## Exercise description:
Below are the entries to work from; restate word for word the portion that opens with the line containing "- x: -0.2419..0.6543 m" and closes with the line containing "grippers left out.", keeping both.

(Excerpts from a dataset)
##############################
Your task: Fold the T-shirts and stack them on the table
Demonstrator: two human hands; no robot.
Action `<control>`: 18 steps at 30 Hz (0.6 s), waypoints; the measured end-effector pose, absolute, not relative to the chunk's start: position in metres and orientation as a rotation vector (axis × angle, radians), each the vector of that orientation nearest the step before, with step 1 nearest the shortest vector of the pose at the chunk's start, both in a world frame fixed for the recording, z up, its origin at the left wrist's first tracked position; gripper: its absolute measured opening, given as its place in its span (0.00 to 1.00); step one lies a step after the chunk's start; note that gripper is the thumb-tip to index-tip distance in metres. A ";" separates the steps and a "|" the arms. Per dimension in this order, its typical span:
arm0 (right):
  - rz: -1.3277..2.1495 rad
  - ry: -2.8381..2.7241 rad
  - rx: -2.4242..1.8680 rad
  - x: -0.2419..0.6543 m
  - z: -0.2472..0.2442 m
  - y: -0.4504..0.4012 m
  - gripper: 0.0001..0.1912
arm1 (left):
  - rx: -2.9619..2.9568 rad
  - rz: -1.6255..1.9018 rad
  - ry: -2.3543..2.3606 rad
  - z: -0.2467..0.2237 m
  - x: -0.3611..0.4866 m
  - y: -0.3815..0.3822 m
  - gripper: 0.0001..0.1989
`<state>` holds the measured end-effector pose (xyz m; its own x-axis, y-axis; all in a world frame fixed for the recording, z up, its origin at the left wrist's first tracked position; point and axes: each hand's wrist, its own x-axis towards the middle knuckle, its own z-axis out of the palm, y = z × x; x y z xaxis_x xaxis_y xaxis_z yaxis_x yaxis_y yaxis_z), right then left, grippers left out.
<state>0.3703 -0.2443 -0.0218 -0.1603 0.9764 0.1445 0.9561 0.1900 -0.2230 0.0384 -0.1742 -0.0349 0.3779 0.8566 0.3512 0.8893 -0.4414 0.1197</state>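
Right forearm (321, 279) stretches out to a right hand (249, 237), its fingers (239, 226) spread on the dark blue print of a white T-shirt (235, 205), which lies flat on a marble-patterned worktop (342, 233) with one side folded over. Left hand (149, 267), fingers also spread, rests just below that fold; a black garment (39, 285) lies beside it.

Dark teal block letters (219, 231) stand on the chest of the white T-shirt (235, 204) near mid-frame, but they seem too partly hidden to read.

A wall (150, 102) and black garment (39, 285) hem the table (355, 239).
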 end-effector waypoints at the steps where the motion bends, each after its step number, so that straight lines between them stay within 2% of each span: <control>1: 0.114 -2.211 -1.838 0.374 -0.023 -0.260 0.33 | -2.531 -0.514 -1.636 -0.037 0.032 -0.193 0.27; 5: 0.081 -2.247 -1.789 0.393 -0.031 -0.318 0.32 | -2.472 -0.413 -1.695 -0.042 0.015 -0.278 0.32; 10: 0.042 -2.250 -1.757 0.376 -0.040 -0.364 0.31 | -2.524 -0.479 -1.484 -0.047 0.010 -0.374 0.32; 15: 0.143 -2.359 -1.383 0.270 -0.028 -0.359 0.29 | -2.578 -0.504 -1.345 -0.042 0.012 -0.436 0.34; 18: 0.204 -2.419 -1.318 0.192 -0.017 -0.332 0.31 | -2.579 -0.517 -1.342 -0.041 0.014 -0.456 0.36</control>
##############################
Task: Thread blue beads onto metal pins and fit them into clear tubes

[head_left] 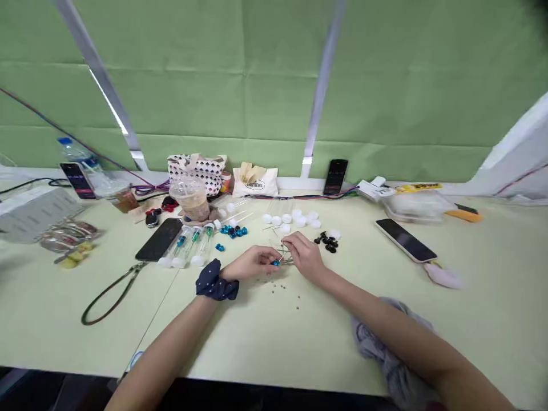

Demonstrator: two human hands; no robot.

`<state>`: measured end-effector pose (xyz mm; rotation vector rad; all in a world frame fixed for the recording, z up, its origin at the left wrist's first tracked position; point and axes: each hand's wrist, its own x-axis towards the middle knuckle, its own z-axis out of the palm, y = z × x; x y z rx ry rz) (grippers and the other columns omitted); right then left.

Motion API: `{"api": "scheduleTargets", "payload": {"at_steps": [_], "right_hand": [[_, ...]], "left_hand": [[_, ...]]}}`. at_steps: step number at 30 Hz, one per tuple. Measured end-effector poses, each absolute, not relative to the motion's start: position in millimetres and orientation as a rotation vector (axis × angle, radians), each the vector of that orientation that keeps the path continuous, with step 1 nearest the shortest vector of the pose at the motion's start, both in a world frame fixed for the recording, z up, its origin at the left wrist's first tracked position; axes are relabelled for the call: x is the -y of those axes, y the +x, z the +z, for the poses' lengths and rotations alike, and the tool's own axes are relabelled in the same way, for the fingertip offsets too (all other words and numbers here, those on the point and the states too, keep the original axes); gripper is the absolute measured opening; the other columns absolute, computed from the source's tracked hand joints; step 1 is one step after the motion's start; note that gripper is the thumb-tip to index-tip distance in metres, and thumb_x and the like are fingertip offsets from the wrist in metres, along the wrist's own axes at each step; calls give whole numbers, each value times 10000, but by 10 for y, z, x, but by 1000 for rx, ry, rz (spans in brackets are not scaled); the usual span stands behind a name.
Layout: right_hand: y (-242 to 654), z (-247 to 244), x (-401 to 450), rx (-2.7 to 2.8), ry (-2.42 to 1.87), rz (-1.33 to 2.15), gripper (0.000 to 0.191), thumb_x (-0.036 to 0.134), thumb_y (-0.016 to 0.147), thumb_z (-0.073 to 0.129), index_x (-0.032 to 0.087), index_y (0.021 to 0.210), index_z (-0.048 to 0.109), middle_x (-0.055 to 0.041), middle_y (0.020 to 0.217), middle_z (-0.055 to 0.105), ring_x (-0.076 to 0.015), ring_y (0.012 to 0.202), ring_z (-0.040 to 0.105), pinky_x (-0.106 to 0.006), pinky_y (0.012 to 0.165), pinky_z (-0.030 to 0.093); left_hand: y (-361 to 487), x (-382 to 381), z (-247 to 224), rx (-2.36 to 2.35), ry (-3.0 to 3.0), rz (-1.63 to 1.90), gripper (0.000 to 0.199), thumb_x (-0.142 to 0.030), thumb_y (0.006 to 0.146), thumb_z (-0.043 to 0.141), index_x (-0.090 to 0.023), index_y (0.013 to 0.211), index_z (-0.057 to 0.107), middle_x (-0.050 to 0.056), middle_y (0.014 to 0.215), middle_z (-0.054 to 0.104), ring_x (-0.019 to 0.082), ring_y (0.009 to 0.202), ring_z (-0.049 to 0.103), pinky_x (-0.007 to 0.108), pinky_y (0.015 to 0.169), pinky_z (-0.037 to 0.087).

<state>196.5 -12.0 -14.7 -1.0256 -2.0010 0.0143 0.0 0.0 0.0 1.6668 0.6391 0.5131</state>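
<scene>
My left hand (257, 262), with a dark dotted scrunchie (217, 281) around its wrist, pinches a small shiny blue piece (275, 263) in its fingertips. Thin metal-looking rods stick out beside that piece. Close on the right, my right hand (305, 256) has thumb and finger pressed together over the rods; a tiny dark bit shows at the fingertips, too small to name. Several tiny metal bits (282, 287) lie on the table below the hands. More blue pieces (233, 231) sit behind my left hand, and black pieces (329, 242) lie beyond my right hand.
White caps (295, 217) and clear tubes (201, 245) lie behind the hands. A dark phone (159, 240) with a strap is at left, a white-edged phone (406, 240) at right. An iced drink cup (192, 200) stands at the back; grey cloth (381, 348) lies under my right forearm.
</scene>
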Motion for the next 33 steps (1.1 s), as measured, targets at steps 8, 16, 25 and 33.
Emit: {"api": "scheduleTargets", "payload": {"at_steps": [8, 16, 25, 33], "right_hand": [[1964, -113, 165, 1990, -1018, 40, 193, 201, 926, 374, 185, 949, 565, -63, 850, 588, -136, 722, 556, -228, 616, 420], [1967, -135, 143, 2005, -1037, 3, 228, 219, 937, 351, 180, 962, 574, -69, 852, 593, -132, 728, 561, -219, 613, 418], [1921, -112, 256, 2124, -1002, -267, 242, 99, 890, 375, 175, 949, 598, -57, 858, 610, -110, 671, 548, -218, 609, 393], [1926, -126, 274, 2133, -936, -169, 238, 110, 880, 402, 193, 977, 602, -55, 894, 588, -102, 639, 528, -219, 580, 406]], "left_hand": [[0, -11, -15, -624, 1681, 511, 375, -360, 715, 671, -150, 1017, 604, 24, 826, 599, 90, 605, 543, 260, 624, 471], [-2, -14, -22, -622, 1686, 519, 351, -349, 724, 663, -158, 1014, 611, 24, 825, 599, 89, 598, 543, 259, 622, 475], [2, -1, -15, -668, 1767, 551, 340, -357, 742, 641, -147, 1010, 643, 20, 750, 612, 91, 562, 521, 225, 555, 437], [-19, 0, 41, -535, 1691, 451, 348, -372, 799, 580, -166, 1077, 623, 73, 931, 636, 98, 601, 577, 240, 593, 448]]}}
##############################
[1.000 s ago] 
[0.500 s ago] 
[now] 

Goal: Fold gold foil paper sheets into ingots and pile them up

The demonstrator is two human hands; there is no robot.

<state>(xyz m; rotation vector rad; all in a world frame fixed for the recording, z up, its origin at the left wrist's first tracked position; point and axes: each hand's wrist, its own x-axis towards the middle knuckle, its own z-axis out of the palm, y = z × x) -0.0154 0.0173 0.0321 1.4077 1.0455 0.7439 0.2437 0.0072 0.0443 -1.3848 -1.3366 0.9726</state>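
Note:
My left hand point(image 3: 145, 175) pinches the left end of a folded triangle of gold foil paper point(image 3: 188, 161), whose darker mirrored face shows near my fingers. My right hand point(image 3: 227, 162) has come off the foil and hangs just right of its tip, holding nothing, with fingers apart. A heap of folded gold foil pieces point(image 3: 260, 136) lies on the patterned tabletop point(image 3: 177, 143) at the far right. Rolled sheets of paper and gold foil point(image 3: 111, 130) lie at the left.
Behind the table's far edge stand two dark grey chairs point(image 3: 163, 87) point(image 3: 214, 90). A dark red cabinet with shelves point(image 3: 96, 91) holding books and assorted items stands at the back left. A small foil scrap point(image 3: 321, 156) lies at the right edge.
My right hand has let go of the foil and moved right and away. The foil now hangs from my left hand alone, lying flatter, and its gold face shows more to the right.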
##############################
## Answer to the problem:
  - x: -0.2419..0.6543 m
  - z: -0.2472..0.2442 m
  - y: -0.4504..0.4012 m
  - gripper: 0.0001..0.1912
arm1 (left):
  - rx: -2.9619..2.9568 rad
  - rz: -1.6255..1.9018 rad
  - ry: -2.3543..2.3606 rad
  - z: -0.2467..0.2237 m
  - x: -0.3611..0.4866 m
  - y: -0.3815..0.3822 m
  - gripper: 0.0001..0.1989
`<state>` holds the measured end-effector pose (xyz m; its own x-axis, y-axis; all in a world frame fixed for the recording, z up, its origin at the left wrist's first tracked position; point and axes: each hand's wrist, its own x-axis towards the middle knuckle, its own z-axis out of the palm, y = z × x; x y z xaxis_x xaxis_y xaxis_z yaxis_x yaxis_y yaxis_z), right then left, grippers left out.

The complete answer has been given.